I never thought I’d live to see the end of the world. The cursor on my screen blinks away like any other day of any other year. But outside, everything’s changed.

I’ve just got back from the bank, where a line of customers snakes down the street from the doorway. Each person keeps a careful two metres from the one in front. Proximity to fellow humans is forbidden. The reception desk guy greets everyone from behind a face mask and visor. I might have laughed once, but this is the new norm, so I just deposit my cash, scuttle home past the closed shops, and wash my hands.

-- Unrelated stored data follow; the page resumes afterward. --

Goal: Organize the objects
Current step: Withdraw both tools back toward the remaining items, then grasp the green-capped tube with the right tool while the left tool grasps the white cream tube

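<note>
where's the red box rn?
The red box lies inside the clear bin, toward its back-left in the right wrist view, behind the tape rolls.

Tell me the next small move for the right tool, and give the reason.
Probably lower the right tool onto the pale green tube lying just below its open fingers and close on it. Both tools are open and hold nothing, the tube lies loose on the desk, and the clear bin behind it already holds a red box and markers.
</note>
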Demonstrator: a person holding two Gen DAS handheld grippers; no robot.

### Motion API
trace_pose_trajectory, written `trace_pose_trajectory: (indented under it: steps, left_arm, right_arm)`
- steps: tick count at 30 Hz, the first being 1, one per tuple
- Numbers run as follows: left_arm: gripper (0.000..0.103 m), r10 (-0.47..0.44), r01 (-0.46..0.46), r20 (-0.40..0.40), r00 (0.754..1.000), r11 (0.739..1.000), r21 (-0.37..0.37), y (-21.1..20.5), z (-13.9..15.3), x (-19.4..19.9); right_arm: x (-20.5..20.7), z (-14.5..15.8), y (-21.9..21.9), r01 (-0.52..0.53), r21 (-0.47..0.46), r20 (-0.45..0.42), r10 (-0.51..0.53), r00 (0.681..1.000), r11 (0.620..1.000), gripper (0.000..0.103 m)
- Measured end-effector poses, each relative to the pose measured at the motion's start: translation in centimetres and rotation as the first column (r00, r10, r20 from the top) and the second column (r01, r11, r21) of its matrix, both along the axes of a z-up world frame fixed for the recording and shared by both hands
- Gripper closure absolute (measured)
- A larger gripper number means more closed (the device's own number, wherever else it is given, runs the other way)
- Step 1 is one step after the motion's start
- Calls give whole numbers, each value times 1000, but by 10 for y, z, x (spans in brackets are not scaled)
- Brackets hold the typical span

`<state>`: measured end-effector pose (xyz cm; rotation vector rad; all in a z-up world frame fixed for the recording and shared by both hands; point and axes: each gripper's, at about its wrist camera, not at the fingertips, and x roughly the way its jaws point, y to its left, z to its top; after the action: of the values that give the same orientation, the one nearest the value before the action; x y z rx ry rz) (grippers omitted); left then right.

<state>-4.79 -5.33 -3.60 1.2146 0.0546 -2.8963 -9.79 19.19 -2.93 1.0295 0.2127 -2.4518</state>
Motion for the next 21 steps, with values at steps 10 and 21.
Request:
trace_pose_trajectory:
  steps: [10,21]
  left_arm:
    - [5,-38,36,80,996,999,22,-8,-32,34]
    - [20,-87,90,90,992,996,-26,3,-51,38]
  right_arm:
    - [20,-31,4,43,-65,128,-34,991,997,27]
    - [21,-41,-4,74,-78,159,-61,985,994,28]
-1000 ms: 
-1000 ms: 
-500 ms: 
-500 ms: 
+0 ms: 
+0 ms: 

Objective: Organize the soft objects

If I close my eyes, I can remember a time when deserted streets and zombie viruses still seemed like the stuff of sci-fi. When the cries echoed out from school playgrounds, when punters lined up three deep at the bar on a Friday night, and Corona was a bottled beer with a wedge of lime. When cabin crew asked me to stow my hand luggage in the hold, because ‘this flight is full’. When lift lines at the mountain were shoulder to shoulder. When the dream was still to escape the crowds and find some solitude, somewhere off the beaten track. Somewhere where the powder is deep, and the pistes are empty.

I’m sure you can remember that time too, if you try. 

Close your eyes.

I’ve woken to the sound of Sam, the filmer, snoring in the roof space above me. It’s cold up there, with only the van’s pop-top canvas for protection from the alpine elements, but he has an expedition-grade sleeping bag and several layers of clothes to keep him from freezing. Down here behind the cab – in ‘the swamp’, as Sam calls it – the air is warmed by a heater in the footwell. I’m stripped off to my shorts and t-shirt. 

By 7.30 we’re both up and crouched around plastic bowls of muesli. The jetboil is readying water for our morning tea and coffee. Through the windscreen, across the frozen carpark, a chairlift is slowly cranking into action amid drifting flakes of snow.

We are on a mission to explore a few of Switzerland’s lesser-known mountains. It’s incredible, when you think about it, just how narrow our horizons usually are. Every year millions of skiers and snowboarders rush through Geneva Airport to access the same handful of overcrowded (and overpriced) resorts. For those willing to take a chance, the Alps present a myriad of more interesting destinations.

The Swiss know this more than most, which is why in 2017 a small army of mountain towns came together to offer a new seasonal lift ticket: the so-called Magic Pass. Valid from May through to May (for both winter sports and biking) it grants the holder access to over 1200 kilometres of pistes and 15 snowparks at no fewer than 30 resorts, primarily in the French-speaking part of the country. Some of these – like Leysin – you may at least have heard of; others – like Crêt-du-Puy – probably not. What’s more, in a very un-Swiss move, the price for early birds is a ridiculously cheap 429 francs. 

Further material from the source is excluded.